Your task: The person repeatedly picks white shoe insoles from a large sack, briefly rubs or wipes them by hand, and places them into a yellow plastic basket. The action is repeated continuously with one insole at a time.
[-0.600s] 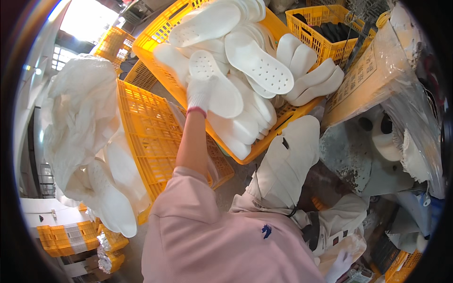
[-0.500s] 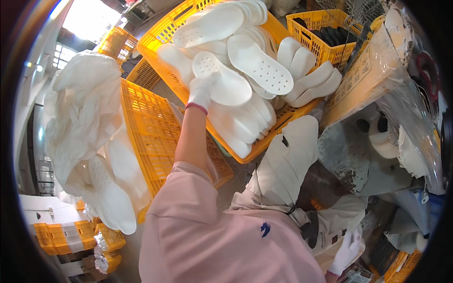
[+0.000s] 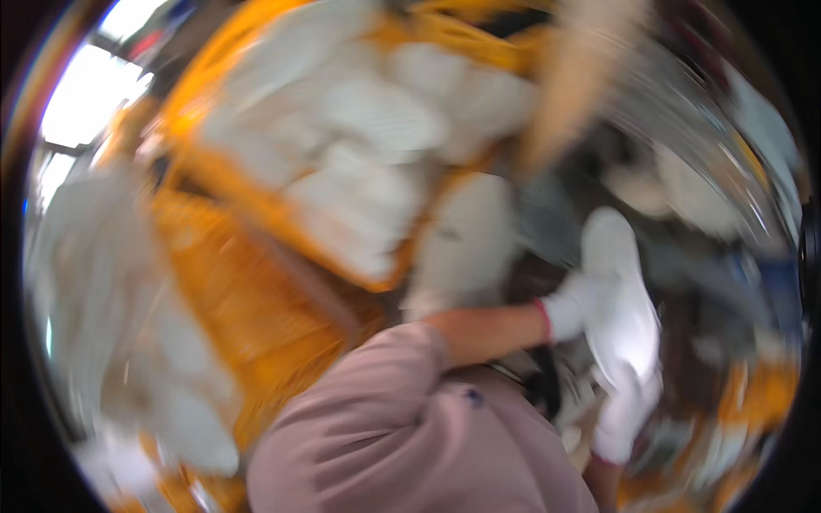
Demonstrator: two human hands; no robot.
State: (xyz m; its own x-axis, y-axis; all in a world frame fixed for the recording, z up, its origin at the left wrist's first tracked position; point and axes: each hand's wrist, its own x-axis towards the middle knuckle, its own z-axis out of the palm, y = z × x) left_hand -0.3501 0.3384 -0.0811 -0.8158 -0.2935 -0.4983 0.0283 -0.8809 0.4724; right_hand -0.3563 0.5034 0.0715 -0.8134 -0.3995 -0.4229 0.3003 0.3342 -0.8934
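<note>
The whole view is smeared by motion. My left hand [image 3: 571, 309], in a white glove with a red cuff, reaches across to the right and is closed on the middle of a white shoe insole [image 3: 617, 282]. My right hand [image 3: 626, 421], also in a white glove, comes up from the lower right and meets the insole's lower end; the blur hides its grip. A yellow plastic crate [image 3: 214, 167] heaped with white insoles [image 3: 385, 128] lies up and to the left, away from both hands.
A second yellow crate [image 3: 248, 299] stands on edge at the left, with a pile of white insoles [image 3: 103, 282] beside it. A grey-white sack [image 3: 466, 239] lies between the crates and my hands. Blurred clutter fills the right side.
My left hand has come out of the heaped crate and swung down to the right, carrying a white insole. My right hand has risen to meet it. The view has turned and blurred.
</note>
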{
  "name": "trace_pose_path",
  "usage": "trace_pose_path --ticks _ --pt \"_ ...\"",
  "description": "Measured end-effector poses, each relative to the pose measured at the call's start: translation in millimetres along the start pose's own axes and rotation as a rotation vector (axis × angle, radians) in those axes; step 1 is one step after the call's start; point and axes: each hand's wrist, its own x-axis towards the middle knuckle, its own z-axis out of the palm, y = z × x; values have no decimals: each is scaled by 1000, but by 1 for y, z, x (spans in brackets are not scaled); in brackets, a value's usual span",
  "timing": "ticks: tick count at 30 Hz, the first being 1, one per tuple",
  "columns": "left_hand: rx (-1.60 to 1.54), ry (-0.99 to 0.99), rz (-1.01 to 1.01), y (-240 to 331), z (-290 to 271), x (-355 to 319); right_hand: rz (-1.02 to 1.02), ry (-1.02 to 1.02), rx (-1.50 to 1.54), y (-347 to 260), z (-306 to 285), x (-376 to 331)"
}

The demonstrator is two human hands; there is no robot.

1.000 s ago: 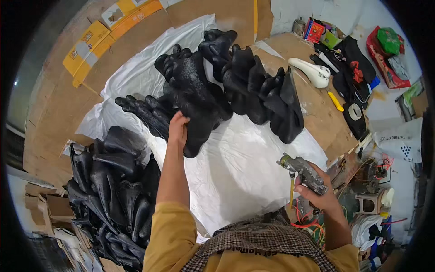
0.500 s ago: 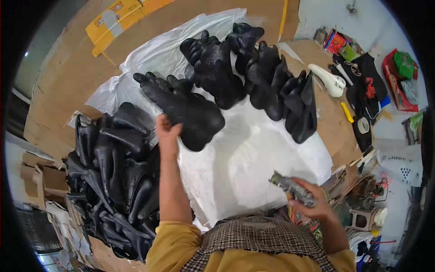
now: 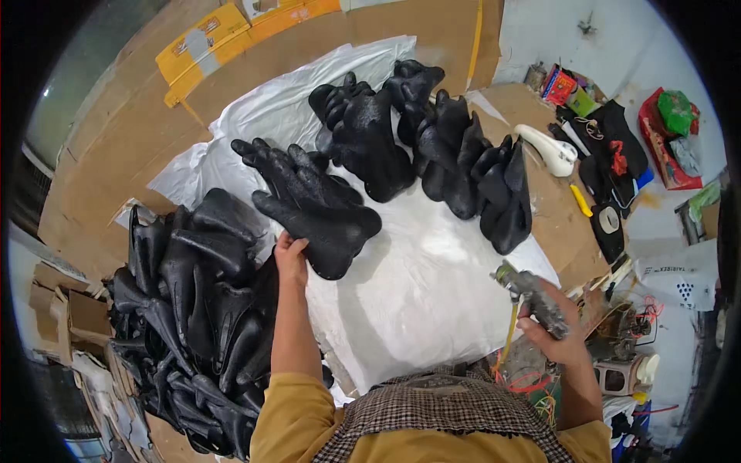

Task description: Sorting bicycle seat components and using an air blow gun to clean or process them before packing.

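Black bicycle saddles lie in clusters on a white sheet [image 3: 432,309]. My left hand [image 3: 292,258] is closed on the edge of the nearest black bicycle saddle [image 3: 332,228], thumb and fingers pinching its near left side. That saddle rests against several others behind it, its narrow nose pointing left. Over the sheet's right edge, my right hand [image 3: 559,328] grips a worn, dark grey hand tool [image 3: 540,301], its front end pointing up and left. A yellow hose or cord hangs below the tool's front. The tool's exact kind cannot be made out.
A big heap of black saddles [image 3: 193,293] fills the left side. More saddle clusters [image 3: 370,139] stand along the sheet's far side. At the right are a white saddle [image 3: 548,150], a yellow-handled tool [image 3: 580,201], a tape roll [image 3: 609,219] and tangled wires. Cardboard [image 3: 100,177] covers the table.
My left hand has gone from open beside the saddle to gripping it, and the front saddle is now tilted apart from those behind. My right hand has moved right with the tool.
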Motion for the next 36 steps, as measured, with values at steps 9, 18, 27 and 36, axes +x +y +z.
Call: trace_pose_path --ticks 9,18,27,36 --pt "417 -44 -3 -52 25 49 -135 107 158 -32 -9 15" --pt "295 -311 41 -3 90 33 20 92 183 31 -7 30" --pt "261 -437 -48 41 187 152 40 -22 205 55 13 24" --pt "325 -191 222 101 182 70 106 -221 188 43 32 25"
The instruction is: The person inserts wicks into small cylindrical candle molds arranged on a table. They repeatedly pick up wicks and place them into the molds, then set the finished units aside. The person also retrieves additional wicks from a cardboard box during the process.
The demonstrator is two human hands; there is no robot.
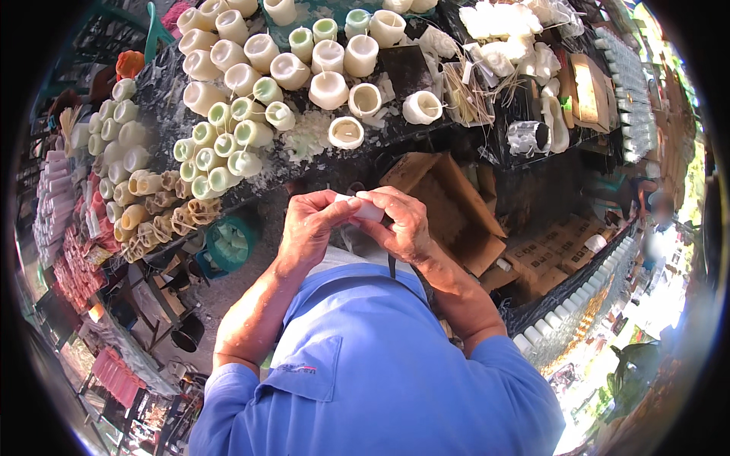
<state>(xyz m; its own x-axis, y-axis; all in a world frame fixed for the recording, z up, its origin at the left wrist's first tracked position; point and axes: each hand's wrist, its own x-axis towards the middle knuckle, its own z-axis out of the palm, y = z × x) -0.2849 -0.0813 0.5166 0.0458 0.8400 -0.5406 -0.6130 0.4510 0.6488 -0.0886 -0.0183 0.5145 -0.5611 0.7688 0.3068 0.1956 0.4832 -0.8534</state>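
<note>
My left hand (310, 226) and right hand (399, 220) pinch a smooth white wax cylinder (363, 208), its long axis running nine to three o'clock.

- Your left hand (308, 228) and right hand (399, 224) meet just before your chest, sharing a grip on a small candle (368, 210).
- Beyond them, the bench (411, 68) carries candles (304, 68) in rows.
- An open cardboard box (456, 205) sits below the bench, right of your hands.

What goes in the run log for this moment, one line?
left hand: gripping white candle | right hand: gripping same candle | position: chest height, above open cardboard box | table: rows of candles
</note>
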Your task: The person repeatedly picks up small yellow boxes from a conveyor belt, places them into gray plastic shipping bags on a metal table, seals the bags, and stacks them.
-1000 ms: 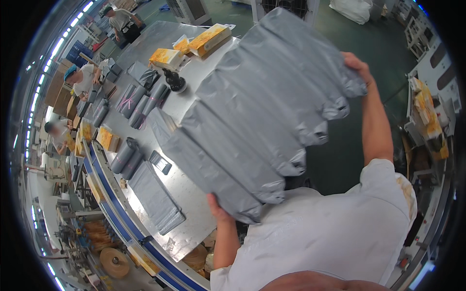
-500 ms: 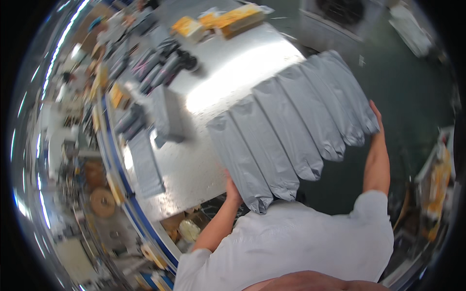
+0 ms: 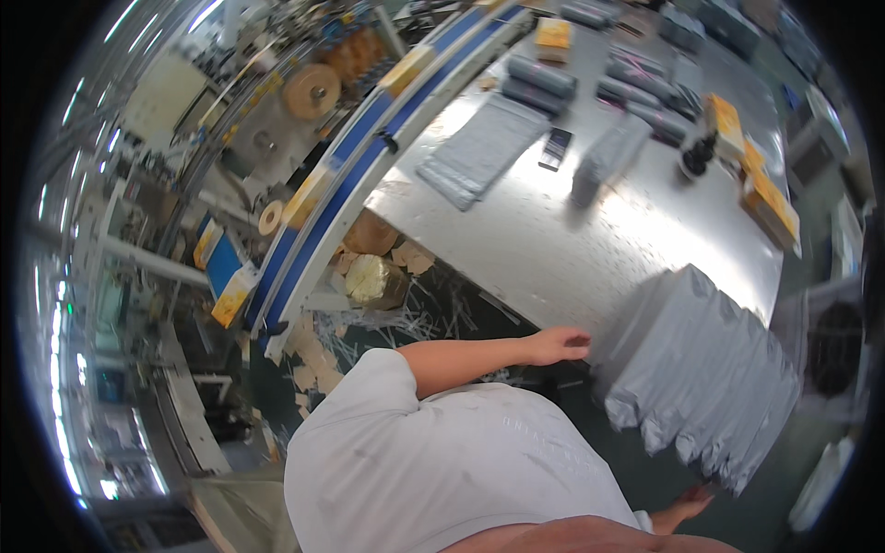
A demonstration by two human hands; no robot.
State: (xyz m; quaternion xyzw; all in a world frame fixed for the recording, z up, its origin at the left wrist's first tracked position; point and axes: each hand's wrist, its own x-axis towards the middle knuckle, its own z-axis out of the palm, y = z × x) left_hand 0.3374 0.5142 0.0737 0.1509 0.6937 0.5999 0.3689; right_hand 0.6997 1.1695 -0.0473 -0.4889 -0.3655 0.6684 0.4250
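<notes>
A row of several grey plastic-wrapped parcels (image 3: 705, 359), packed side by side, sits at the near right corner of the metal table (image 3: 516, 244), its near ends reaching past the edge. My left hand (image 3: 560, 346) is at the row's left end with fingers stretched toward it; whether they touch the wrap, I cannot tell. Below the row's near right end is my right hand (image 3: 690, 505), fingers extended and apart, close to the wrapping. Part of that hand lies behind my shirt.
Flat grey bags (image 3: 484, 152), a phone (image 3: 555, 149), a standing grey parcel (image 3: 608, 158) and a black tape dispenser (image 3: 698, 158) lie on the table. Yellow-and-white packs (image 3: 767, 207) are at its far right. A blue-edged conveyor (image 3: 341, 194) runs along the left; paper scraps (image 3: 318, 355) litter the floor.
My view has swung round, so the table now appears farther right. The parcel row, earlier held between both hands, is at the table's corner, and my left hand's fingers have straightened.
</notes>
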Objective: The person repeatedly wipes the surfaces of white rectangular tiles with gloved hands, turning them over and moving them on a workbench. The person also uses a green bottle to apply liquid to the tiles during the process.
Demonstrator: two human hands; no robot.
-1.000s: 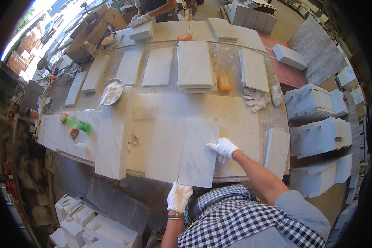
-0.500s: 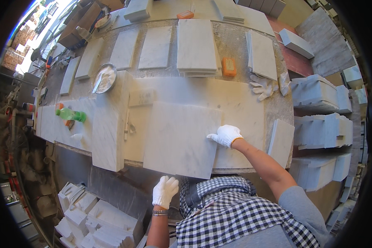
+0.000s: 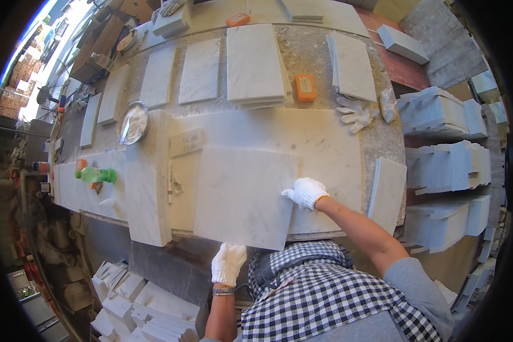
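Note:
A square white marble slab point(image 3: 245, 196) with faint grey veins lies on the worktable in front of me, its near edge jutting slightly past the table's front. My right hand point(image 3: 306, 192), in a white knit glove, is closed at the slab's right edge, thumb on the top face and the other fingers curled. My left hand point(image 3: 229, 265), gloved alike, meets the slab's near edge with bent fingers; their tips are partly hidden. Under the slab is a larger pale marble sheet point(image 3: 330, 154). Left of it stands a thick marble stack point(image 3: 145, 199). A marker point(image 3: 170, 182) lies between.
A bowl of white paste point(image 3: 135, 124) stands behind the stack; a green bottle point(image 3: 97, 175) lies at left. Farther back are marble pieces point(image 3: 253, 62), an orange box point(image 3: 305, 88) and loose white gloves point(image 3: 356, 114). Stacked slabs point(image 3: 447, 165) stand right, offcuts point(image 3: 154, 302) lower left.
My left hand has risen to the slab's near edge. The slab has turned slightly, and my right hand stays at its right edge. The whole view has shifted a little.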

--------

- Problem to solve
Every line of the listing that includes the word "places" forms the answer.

- Solution to this exercise
Your task: The person repeatedly picks white shoe insoles from a large sack, briefly rubs or wipes them by hand, and places them into a yellow plastic basket. The action is repeated continuously with one insole at a time.
Your task: The person repeatedly picks up small yellow boxes from a conveyor belt, places them into gray plastic shipping bags on a metal table, seals the bags, and stacks them.

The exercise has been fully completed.